Synteny Viewer in CottonGen. (A) Home page of Synteny Viewer allows researchers to choose a chromosome of agenome and multiple genomes for comparison. Researchers can also choose a synteny block ID. (B) A circular diagram and a table shows the synteny blocks between a chromosome of a reference genome and all chromosomes of another genome being compared. (C) A bar diagram and a table that shows all the genes in a syntenic block. The table displays E-value between the matching genes and the gene names have hyperlinks to the gene detail page. (D) A gene detail page with a resource side bar and the hyperlink to JBrowse. (E) JBrowse around the mRNA of interest with tracks such as gene, mRNA, SNP and SSR markers.

2.2.2. Transcriptome Data

The CottonGen team combines peer-reviewed published RNA-Seq and EST data sets to create a reference transcriptome (RefTrans) for Gossypium species and provides the putative gene function identified by homology to known proteins. The RNA-Seq sequences from peer-reviewed publications were downloaded from the NCBI Short Read Archive (SRA) and subject to quality control using Trimmomatic (v0.32, default parameters, [51]) and custom Perl scripts. The remaining RNA-Seq reads were assembled de novo with Trinity (v2.6.6) [52] using default assembly parameters and a minimum coding length of 200 bases. Quality control of the ESTs included vector sequence screening (UniVec_Core, ftp://ftp.ncbi.nih.gov/pub/UniVec/, accessed on 17 August 2017) using cross_match [53], the removal of tRNA/rRNA/snRNA sequences identified using tblastx [54], and Poly-A tail trimming. The filtered ESTs were assembled using the CAP3 program (P−90) [55]. Bowtie (v 2.3.3) [56] was applied to multi-map the RNA-Seq reads and ESTs back to the assembled contigs and singlets. The contigs and singlets were clustered into genes using CH-HIT (v4.6.4) [57] and Corset (v1.0.7) [58] with default parameters. The longest isoform greater than 500 nt was selected to represent each Corset cluster and create the RefTrans sequences. The RefTrans sequences are functionally characterized by pairwise comparison using the BLASTX algorithm against the Swiss-Prot and TrEMBL protein databases. Information on the top ten matches with an E-value of ≤ 1 × 10−6 are recorded and stored in CottonGen together with the RefTrans sequences.

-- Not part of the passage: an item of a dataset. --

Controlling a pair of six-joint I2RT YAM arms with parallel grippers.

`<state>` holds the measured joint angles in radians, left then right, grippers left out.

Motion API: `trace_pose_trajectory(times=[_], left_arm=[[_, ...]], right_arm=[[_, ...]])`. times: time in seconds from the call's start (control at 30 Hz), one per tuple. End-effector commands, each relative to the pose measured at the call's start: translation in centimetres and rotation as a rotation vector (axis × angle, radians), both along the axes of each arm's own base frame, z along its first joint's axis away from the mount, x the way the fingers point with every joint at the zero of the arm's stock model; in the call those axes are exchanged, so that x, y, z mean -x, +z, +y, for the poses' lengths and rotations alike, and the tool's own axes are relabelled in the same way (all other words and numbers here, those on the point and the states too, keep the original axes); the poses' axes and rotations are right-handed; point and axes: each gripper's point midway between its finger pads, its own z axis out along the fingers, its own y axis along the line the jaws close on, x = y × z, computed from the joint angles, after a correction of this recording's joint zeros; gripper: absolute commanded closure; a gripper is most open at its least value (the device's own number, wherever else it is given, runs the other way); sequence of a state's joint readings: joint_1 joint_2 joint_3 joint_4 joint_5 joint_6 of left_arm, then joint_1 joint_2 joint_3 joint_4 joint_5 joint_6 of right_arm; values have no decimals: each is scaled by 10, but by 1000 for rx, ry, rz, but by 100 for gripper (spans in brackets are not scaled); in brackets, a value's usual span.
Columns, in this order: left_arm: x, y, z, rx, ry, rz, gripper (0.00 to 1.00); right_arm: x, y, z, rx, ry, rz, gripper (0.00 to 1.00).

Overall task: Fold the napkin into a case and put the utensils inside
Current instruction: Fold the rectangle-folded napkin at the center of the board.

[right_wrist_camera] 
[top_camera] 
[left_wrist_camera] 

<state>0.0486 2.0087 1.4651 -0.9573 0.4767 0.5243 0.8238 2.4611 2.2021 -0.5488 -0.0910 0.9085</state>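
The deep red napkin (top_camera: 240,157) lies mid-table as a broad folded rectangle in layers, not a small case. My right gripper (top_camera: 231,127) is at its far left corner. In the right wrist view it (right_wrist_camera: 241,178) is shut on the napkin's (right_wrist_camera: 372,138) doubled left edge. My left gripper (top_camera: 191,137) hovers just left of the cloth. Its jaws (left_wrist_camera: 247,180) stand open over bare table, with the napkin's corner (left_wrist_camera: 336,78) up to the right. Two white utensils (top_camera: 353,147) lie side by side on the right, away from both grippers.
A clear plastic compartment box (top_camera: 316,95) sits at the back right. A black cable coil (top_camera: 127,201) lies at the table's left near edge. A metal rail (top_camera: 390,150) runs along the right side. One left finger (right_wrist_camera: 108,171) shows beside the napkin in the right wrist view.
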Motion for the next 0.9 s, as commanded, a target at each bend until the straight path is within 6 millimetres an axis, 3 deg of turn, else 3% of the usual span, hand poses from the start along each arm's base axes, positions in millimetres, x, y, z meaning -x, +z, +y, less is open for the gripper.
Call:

InterPro domains and Gene Ontology assignments were made using InterProScan [59] at the EBI (European Bioinformatics Institute, https://www.ebi.ac.uk, accessed on 17 August 2017) through Blast2GO [60]. Transcriptomes and their associated annotation are available to download in the transcriptome page that can be accessed from each species page, to search and download in the ‘Search Genes and Transcripts’ page, to view on the genome in JBrowse, and to perform similarity searches in the BLAST server. Current CottonGen RefTrans datasets (v1.0) include the four genome sequenced species: G. raimondii, G. arboreum, G. hirsutum, and G. barbadense.

2.2.3. NCBI Genes

CottonGen periodically downloads Gossypium sequences from the NCBI. All sequences are then parsed for gene, mRNA, CDS, 5′UTR, and 3′UTR features and imported to CottonGen. As with predicted genes from whole genome sequences, genes parsed from NCBI have been further annotated by homology to genes in other species, InterPro protein domains, GO terms, and KEGG pathway terms. The distinct gene names in Gossypium are stored separately in the database to build a community-driven gene database for cotton. Each gene, unique in the Gossypium genus, is currently linked to all the NCBI genes from various species and will serve as a base entity to be linked to other associated data, such as predicted genes from whole genome sequences, QTL, genetic markers, and mutant phenotypes as annotation progresses. All genes and mRNAs that are parsed out from NCBI sequences are searchable in the gene search page.

2.3. Genetics Data

2.3.1. Genetic Marker and SNP Array Data

CottonGen contains detailed data on more than 500,000 genetic markers (Table 1) used in genetic map development, genetic diversity studies, genome wide association studies, and SNP array development. Marker annotations include marker aliases, source germplasm, source description, primer sequences, polymerase chain reaction conditions, literature references, and map position where available. For SNPs, the marker details also list the SNP marker name, SNP ID name in SNP array, alleles, flanking sequences, and probes. SNP marker data available in CottonGen includes those from array development projects such as the TAMU CottonSNP63K Array [61] and the NAU80K Array [62]. The SNP array data are available to download in Microsoft Excel format, to view in JBrowse, and to query in the ‘Marker Search’ page. The ‘Marker Search’ options now have a ‘SNP Marker Search’ tab in addition to the ‘Marker Search’, ‘Marker Source’, ‘Nearby Loci’, ‘Nearby QTL’, and ‘Between Markers’ tabs. The search filter in the ‘Marker Search’ page includes marker name, marker type, the species from which the marker is developed, the species to which the marker is mapped, and map position in the genetic map and genome. Filtering by trait name is a new feature that allows researchers to search for markers that are near and/or within QTLs using the associated trait name. The table in the results page shows the marker name, alias, marker type, species, genetic map location, and genome location. The downloaded file contains the same information plus the citation. The ‘SNP Marker Search’ tab is designed so that researchers can filter using array information as well as SNP name and genomic location. The results table is also specific for SNP, with alleles, SNP array information, genome location, and flanking sequences. In both search pages, researchers can upload a file of marker names for querying. Other search interface tabs, ‘Nearby Loci’ and ‘Nearby QTL’, enable researchers to find markers near a targeted marker locus or QTL, and ‘Between Markers’ allows researchers to pull out all markers between the two specific markers where available on any genetic maps.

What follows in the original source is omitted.